Music series kicks off with attitude
By Phil Drew, The Record
September 11, 2002


     "Wait a minute, we just gotta find a shady spot."
Fittingly, Quency Rene and her performing partner, Diane Geddes, are on the road. A good place for two busy musicians - but not for conducting a telephone interview, by cell phone from a car.
        Once they are safely parked in the shade, the call resumes on speaker phone.
"We like to write together and travel together," says Rene. "We have a really
cheeky attitude, and we don't take ourselves too seriously. You never know where we're going to turn up."   They are Alotta Sound, an alliance always on thequest for gigs.
"Everything and anything, I guess," says Rene. "Diane does the booking,and
she's a booking maniac."  "And Quency's the computer whiz," says Geddes, apropos of nothing.
"Seriously, we've been together about four years, and we feel we haven't hit our stride yet."
       A public library program here, a fall harvest festival there; a noon performance in
Capitol Park in Albany, a booking at the Troy Victorian Stroll, a gig at the Hudson-Mohawk Humane Society. They'll make their debut in WAMC's new Central Avenue performance space later this fall.
"This is a blast, the best thing that's ever happened to me," says Rene. "we
have a wonderful personal relationship, and this is a great way to make a living."
       Next week they will kick off a busy fall season for the music programs at St.
Paul's Church in downtown Troy as the opening act of the Tuesdays at Noon free concert series in the church sanctuary.
      Of course, when playing a more genteel setting like a church, they might trade
in some of their brassiness. But elsewhere, they have earned the right to a little hard-bitten flippancy, as they have become among the area's busiest, most ubiquitous performers.

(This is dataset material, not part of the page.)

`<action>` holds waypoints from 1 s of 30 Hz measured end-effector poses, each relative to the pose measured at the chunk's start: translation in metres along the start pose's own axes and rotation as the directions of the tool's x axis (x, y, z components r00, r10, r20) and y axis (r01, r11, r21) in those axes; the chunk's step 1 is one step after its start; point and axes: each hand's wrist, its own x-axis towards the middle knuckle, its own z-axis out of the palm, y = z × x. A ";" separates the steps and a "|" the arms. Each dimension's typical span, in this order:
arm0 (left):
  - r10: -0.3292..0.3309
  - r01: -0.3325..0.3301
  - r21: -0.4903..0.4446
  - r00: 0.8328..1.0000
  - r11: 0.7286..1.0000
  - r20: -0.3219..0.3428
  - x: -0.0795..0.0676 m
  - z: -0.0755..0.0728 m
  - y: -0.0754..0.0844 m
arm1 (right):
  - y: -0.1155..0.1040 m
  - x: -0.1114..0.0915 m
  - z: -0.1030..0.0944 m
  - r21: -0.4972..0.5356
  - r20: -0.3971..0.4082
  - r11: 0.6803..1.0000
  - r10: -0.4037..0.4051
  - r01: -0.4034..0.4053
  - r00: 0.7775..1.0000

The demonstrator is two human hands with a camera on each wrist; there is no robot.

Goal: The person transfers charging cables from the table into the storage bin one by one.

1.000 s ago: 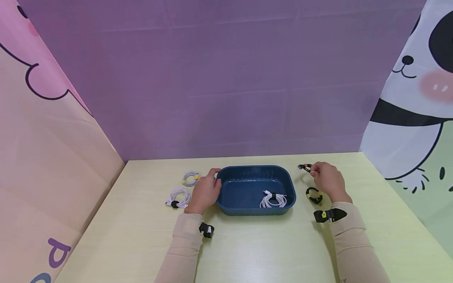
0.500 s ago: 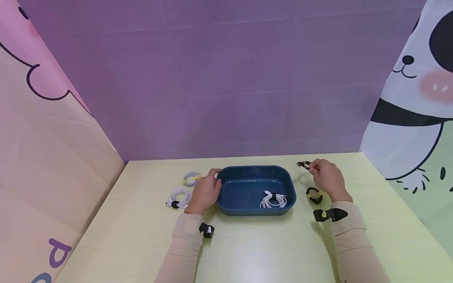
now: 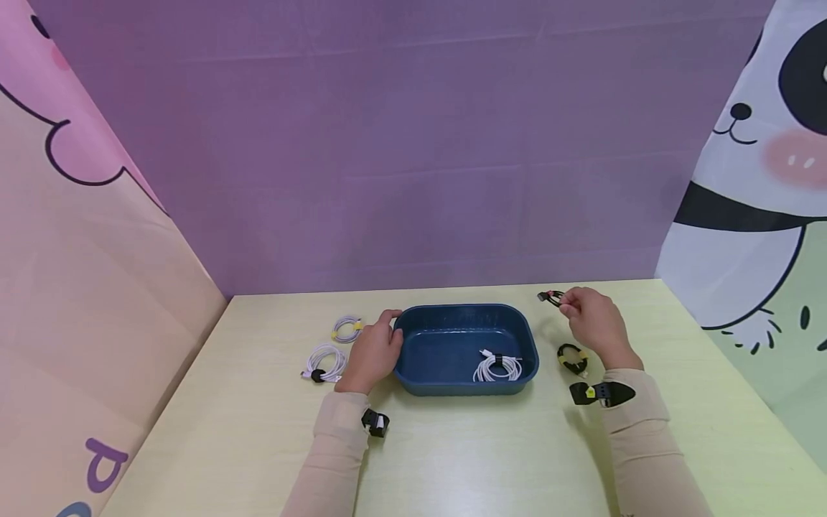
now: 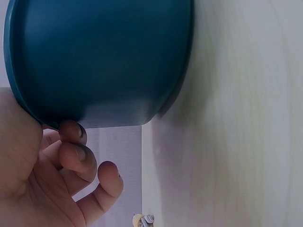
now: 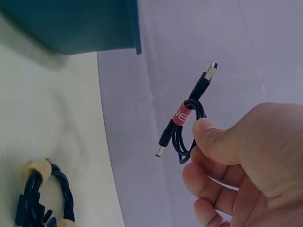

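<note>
In the head view, my right hand (image 3: pixel 597 324) holds a coiled black USB cable (image 3: pixel 550 297) in the air, right of the blue plastic bin (image 3: pixel 452 388). The right wrist view shows thumb and fingertips pinching the coil of this USB cable (image 5: pixel 183 137). A red strap binds it; a USB plug and a round barrel plug stick out. My left hand (image 3: pixel 373 353) grips the left rim of the bin, its fingers (image 4: pixel 75 158) curled at the edge in the left wrist view. Inside the bin, at its front right, lies a coiled white cable (image 3: pixel 496 368) with a black strap.
Left of the bin lie a white cable with a black strap (image 3: pixel 326 362) and a pale cable with yellow ties (image 3: pixel 347 329). A black cable with yellow ties (image 3: pixel 572 358) rests on the table (image 3: pixel 446 459) to the right. A purple cloth backdrop (image 3: pixel 413 143) stands behind.
My right hand has lifted slightly and shifted a little left towards the bin with the black USB cable. The left hand stays on the rim.
</note>
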 end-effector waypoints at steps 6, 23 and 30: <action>-0.002 0.002 0.004 1.000 1.000 0.000 0.000 -0.001 0.000 | -0.004 0.000 0.001 -0.005 -0.026 1.000 -0.022 0.022 0.999; 0.001 -0.001 0.013 1.000 1.000 -0.006 0.000 -0.002 0.000 | -0.010 -0.001 0.000 0.008 -0.025 1.000 -0.030 0.030 0.999; 0.003 -0.003 0.007 1.000 1.000 -0.003 -0.001 -0.002 0.000 | -0.014 -0.002 -0.001 0.006 -0.031 0.999 -0.048 0.049 0.998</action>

The act is a little hard to define. Latin to country, Broadway standards to jazz
'50s pop hits to quirky originals, "We try to keep ourselves as eclectic as possible and put together a special program for anybody who asks us," says Rene. "We keep changing our repertoire because I get bored. We don't want to be doing the same thing all the time."
       In its essence, Geddes plays keyboard, Rene sings - whatever. With heads full
of material, they read the crowd and go with the flow.
     "I get us into trouble, Quency gets us out of it," says Geddes.
      It befits their divergent backgrounds. A native Albanian, Geddes says, "I played with different pop bands for the last 30 or so years."  Rene's background is more musical theater; a Long Islander with a big voice who studied at SUNY Potsdam, she came to Albany with a state job two decades ago and settled in.  Though once a familiar figure in local community theater, Rene rarely performs
there anymore.  "A theatrical commitment is kind of hard with the time it requires," she says. "I
still get my theatrical jollies in the different musicales we do. I can get a little goofy.  Somebody will come out, a character, and take over a song, and afterwards we'll say, who was that?"  (An upcoming series of dates at Saratoga Public features one of these prepared revues. )
     Their musical careers crossed paths, Geddes says, in a music store in Colonie  Center. "Quency had helped out with a group I was working with," she recalls.  "We had a few contacts," Rene chimes in. "And we struck up a conversation.  We were talking on the phone together one day soon after, and we decided to form a duo. We had no idea we'd still be doing this four years later. We just kind of grab whatever life gives us."  Eventually, she says, the occasional booking "evolved into a full time job for  both of us."
      St. Paul's Tuesdays at Noon program, now in its third year, is principally  classical, but occasionally eclectic, and always informal and free; Bag lunches are welcome. Booking Alotta Sound, says director Jean Foss, means "opening our season on a lighter note."
     Upcoming Tuesday concerts include the chamber trio Musicians of Maalwyck
on Oct. 15, classical guitarist and local favorite Maria Zemantauski on Nov. 19, and a December concert with vocalist and harpist Carlinda Caldecott. Foss is also seeking spring dates for Lyra, a Russian vocal ensemble performing liturgical chant and Russian opera, and early musicians Melrose Five.
     Rene and Geddes will perform "a mix of music, mostly standards," says Rene.
"Some songs related to the fall, some songs about New York City in recognition of Sept. 11. "
They may also take the wraps off some of their growing repertoire of original tunes. "We've written several songs together, and our immediate goal is to put out a CD of our original tunes soon," says Rene.
     Their collaborative technique is, well, unfussy.  "The songs seem to write themselves," says Rene. "She gets into a prolific songwriting mood, gets a feeling, and then comes to me with a whole bunch of tunes. It's not structured at all, not planned. She just walks in with something, and I go, oh my God!"  And then? "I'll listen to them, and a lyric just gets me as I'm listening. The first
song we wrote together just happened very quickly."  In the main, their compositions are "very tongue in cheek. We like to have fun  whether the tune's slow and sensual or just funny. We like to laugh a lot, and we laugh at ourselves a lot."
     And where is all of this heading? They have dabbled a bit in cabaret but otherwise can't seem to say no to a booking. "She's like a dog with a bone!" says Rene of her partner-cum-booking agent. "She doesn't miss a thing."
"I like what we're doing," says Geddes. "I feel it's the best thing that's ever happened to me, professionally and personally." Didn't somebody just say that?  "We're planning on doing some new programs together," says Rene. "We're just planning on finding new avenues to express ourselves."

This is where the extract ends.